Tuesday, January 13, 2015

The Ultimate Guilty Pleasure Movie!!!


If you look at my top 10 list of guilty pleasure movies last month, you'll find a lot of great stuff.

As I mentioned in that post, the term "guilty pleasure" isn't a slur or attempt to disrespect all the awesome contained within such classics as Big Trouble in Little China and Starship Troopers.  However, these aren't movies you'd recommend to your boss's boss or mother-in-law.  If the President of the United States asked you to pick 25 films to go into the national archives or be sealed in a time capsule for future generations, the vast majority of you wouldn't pick titles off this list.

Sure, some of you would choose to have a deliciously cheesy selection on your person if you were trapped on a desert island with a working TV and DVD player, but then if you're reading my blog, chances are you're not normal.  You're either some kind of weirdo or adult with the angstful longing for sword & sorcery escapism as a 15 year old boy (hey, I'm both).  Guilty pleasure movies are for the fringe.  We may not feel any guilt about watching them, but perhaps a small part of us feels something akin to alienation or shame when confronted by society's judgmental perception.

Anyway, without further ado, the ultimate "guilty pleasure" movie would have to be Fight Club.  It had been many years since I'd seen it.  Just watched it again a couple weeks ago.  God damn.  This expose is spoiler free, so read on without fear.

I remember seeing Fight Club in the theater.
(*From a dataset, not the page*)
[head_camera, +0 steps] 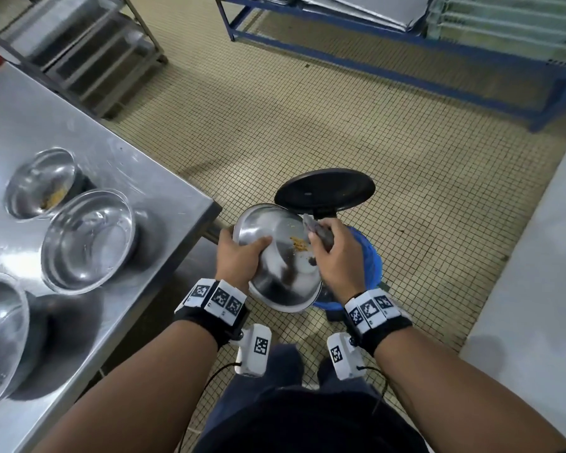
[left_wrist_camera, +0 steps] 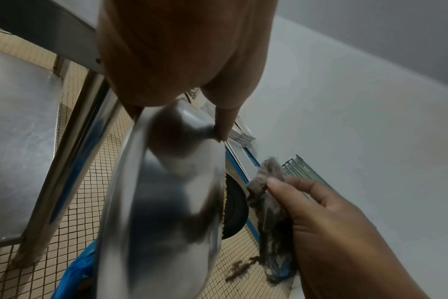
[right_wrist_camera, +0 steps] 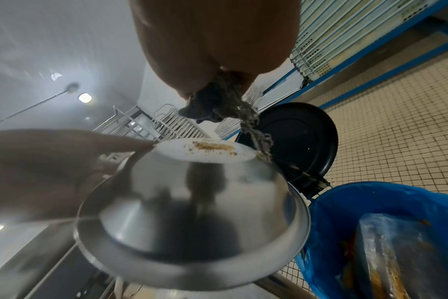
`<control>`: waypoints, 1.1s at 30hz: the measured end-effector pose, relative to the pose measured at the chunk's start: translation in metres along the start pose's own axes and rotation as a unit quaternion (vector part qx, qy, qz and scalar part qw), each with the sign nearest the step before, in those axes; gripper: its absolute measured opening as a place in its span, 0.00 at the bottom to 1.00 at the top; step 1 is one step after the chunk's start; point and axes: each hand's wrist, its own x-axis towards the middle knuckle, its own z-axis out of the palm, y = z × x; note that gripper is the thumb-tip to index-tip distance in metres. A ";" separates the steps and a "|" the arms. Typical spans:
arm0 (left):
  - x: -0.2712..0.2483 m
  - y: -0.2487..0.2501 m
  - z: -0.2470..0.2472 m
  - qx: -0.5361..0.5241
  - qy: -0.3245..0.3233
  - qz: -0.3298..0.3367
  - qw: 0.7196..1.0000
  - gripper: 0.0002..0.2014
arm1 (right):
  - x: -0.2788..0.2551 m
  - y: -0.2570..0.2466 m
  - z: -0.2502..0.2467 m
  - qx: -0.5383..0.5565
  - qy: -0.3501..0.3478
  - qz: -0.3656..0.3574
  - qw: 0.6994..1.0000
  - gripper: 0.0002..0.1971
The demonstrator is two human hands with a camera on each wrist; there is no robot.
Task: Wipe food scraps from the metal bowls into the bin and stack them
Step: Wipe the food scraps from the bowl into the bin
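Over the open bin (head_camera: 371,256), beside the steel table's (head_camera: 164,204) corner: the left hand (head_camera: 239,256) holds a metal bowl (head_camera: 275,256) tilted, thumb curled over the near rim onto the inner wall, the other fingers behind the outside and hidden from the head view. Right hand (head_camera: 337,256) is closed round a grey rag (head_camera: 317,228), a frayed end poking out at the bowl's far rim. Orange scraps (head_camera: 299,245) sit on the bowl's inner wall, just beside the rag.

Blue liner of the bin holds a clear plastic wrapper and some scraps, per the right wrist view. Black lid (head_camera: 324,191) stands up behind the bowl.

Risks, as I judge them:
- Bowl's mouth faces partly toward the person, and only its right half seems to overhang the liner. A wipe pushed toward the near rim could drop scraps on the tiled floor (head_camera: 340,125) or the trousers rather than in the bin.
- Grip is at one rim only, on slick steel. A firm push from the rag could turn the bowl in the hand or knock it loose.
- Loose threads hang from the rag; they may drag crumbs back or catch the rim.
- If the lid is pedal-held, which I cannot tell, it could fall onto the bowl.

Still on the table: three bowls, unstacked. Far one (head_camera: 41,184) has yellow scraps; middle one (head_camera: 89,240) looks clean; nearest (head_camera: 0,335) cut off by the frame.
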 end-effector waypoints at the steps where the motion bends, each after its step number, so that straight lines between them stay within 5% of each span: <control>1: 0.000 0.001 0.002 0.006 -0.002 0.003 1.000 0.33 | -0.002 -0.001 0.003 0.000 -0.010 -0.020 1.000 0.11; 5: -0.001 0.005 0.012 0.017 -0.004 0.018 1.000 0.29 | -0.013 0.006 0.013 -0.039 -0.062 -0.113 0.991 0.16; 13: -0.004 0.006 0.010 0.014 -0.008 0.041 0.999 0.35 | -0.008 0.029 0.007 -0.064 -0.039 -0.035 0.997 0.20; 18: -0.009 0.005 0.012 0.013 -0.010 0.062 0.998 0.37 | 0.000 -0.002 0.006 -0.036 0.015 -0.098 0.994 0.17; 22: -0.009 0.007 0.013 -0.005 -0.003 0.070 0.998 0.38 | -0.015 0.007 0.017 -0.056 -0.044 -0.130 0.989 0.17; 33: -0.009 0.002 0.007 -0.010 0.009 0.089 0.996 0.38 | -0.017 0.044 0.002 -0.038 0.022 0.027 0.999 0.19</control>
I was into the goth/industrial/dark wave scene.  I loved Nietzsche.  I didn't have a girlfriend or any romantic prospects.  I had just graduated from college with an English Degree without the slightest fucking idea what I'd be doing with the rest of my life.  Yeah, this film spoke to me.  It was just as powerful as The Matrix, except Fight Club hit closer to home.

Ok, let's get to it.  There's a lot of great things to talk about...


  • The sounds:  The Dust Brothers (remember those guys?) created some dark, intense, electronic beats and tones.  It's not really like any other soundtrack.  Original is one word for it.  Iconoclastic is another.
  • The look:  Directed by David Fincher, this film has a specific look.  We see everything through the glass of a beer bottle or maybe it's a transparent tumbler of absinthe mixed with Jagermeister.  Reality is saturated by some kind of unnatural subjective ichor - it makes an impact and stays with you.
  • The time:  Fight Club came out in 1999.  Sure, you can see some questionable CGI (back when a lot of people would have asked, "What's CGI?") but it's also that in-between area where technology was prevalent but not quite to the point where our culture was strangled by it.  Also, on the cusp of Y2K (if you're a teenager, ask your parents).  Movie making at that time was dark but sleek - eschewing the sleaze, grime, nudity and general degeneracy of the 70's and 80's.  However, Fight Club is grimy like a used condom of syringes full of dirty puddle water.  It's kind of a grindhouse classic from 42nd street (ask your grandfather).
  • The philosophy:  There's a lot of it!  How can you not love a movie that embraces/showcases nihilistic Buddhism, national socialism, rugged individualism, anti-consumerism, domestic terrorism, the dichotomy between self-perfection and its antithesis, as well as, a downward spiral of esoteric thelema?
  • The cast:  Edward Norton and Brad Pitt with Helena Bonham Carter, Meatloaf, Jared Leto, and a bunch of other dudes.  This was before Edward Norton sold out and started appearing in tons of shitty movies (Ed, you've been in the same boat with Ewan MacGreggor over the last 15 years).  And this was before Brad Pitt became a super-super star power couple with Angelina Jolie.  Great acting from everyone.  These guys made this movie because they believed in it (artistically speaking), not because they thought it would catapult their careers or net them huge wads of cash.
  • The writing:  Based on a book by Chuck Palahniuk, Fight Club isn't your typical airport novel.  In Chuck's own words:  "...bookstores were full of books like The Joy Luck Club and The Divine Secrets of the Ya-Ya Sisterhood and How to make an American Quilt.  These were all novels that presented a social model for women to be together.  But there was no novel that presented a new social model for men to share their lives."
  • The ending:  I won't spoil the big reveal in case you haven't seen it, but suffice it to say Fight Club concludes with a bang rather than a whimper.  

All of these things made Fight Club a flop but also one of the best films of the year.  However, then, as now, it's so weird, dark, intense, and over-the-top that it'll never be heralded as anything other than a cult classic or guilty pleasure by society's standards.  So, fuck society's standards.  Watch and re-watch Fight Club a dozen times or a hundred times!  It's got something that 99% of films don't have: an uncompromising aesthetic.